15:45:32 <ehird> i mean you have to compile forth to threaded machine code
15:45:42 <ehird> also redcode isn't _threaded_ machine code
15:45:47 <ais523> ehird: yes it is
15:45:47 <ehird> that makes no sense, you can only compile to that
15:45:53 <ais523> have you not seen the SPL instruction?
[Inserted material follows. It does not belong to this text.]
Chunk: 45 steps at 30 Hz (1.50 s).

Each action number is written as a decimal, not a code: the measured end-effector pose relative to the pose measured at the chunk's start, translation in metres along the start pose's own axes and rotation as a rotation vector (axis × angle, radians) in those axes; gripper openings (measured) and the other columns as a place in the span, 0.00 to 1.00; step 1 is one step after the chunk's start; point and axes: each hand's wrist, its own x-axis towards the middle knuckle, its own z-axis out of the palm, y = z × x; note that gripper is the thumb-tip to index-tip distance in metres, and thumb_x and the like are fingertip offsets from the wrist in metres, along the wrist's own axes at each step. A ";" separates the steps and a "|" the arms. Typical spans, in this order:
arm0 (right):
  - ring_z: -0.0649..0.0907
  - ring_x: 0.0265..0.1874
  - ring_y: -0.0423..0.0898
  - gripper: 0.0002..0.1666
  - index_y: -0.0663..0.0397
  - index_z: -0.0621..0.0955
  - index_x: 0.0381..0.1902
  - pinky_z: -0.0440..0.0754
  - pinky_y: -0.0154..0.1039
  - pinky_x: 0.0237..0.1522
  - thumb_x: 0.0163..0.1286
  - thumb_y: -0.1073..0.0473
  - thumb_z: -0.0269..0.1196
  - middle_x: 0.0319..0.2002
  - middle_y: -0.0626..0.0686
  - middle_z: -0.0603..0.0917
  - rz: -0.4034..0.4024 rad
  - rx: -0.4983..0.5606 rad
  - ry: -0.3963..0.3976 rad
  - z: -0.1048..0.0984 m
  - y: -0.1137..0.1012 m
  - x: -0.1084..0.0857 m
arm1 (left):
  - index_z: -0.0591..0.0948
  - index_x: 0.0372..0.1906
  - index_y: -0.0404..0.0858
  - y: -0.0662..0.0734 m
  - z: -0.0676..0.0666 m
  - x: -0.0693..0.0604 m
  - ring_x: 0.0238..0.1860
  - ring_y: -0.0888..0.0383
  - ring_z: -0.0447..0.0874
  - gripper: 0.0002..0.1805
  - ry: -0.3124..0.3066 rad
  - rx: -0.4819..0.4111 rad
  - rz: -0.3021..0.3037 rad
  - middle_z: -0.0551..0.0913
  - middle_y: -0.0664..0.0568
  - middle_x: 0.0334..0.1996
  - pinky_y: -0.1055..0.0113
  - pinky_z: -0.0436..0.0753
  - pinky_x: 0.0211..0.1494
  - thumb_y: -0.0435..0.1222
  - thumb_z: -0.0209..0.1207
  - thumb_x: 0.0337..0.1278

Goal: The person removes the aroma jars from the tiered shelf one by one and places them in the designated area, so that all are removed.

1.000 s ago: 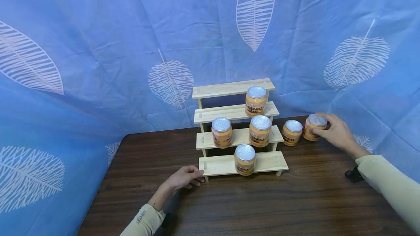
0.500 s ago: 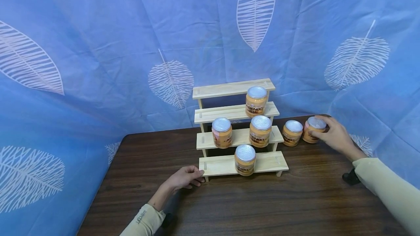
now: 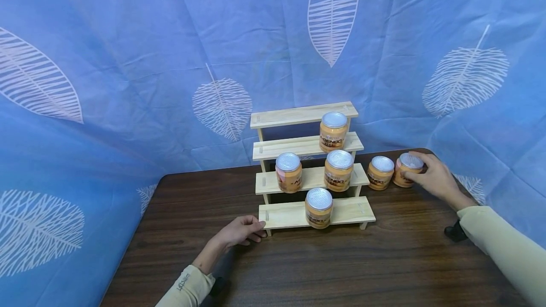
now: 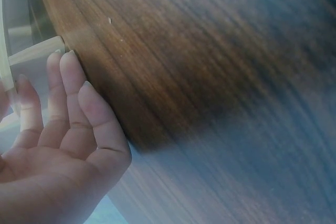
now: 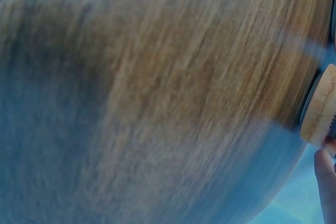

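Observation:
A stepped wooden display rack (image 3: 279, 214) with silver-lidded jars on it stands on the dark table. My left hand (image 3: 239, 232) grips the left end of its lowest shelf, thumb on top and fingers below. In the left wrist view the fingertips (image 4: 68, 59) are against the pale wood. To the right of the rack, my right hand (image 3: 437, 179) holds a jar (image 3: 401, 174) with orange-brown contents, thumb at its front and fingers behind, partly hidden. Just left of it is another such jar (image 3: 378, 179). Only one finger and part of the jar (image 5: 319, 108) show in the right wrist view.
One jar (image 3: 318, 214) is on the lowest shelf, two jars on the second, and one jar (image 3: 332, 136) on the third. A blue leaf-print cloth (image 3: 273, 37) hangs behind the brown table (image 3: 341, 269).
My right hand and its jar have shifted slightly left and down, closer to the neighbouring jar, and are nearly still over the last half second. The left hand keeps its place.

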 end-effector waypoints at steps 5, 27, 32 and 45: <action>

15:46:00 <ehird> I don't recall it
15:46:15 <ais523> ehird: well, you're missing the point if you miss the instruction that does machine-code threading
15:46:17 -!- MizardX- has joined.
15:46:34 <ais523> SPL is one of the most important opcodes in redcode, it massively changes the way the language works
15:46:41 <oerjan> oh wait
15:47:03 <oerjan> "threading" means something different in forth, nothing to do with concurrency
15:47:10 -!- MizardX has quit (Connection reset by peer).
15:47:16 <oerjan> iirc
15:47:27 <ehird> no duh
15:47:34 -!- MizardX- has changed nick to MizardX.
15:47:45 <ehird> ais523: so no, you don't know what threaded means
15:47:54 <ais523> oh, ok, one word with two meanings?
15:47:59 <impomatic> threading in Forth means the program is compiled to a long series of subroutine addresses
15:48:08 <ehird> I'm tempted to say forth's meaning came first.
15:48:16 <ehird> impomatic: exactly
15:48:26 <ehird> 2 2 + -> {&LITERAL,2,&LITERAL,2,&PLUS}
15:48:33 <ehird> (where LITERAL looks one ahead in the ip)
15:49:47 <impomatic> Yes, that's exactly how it compiles :-)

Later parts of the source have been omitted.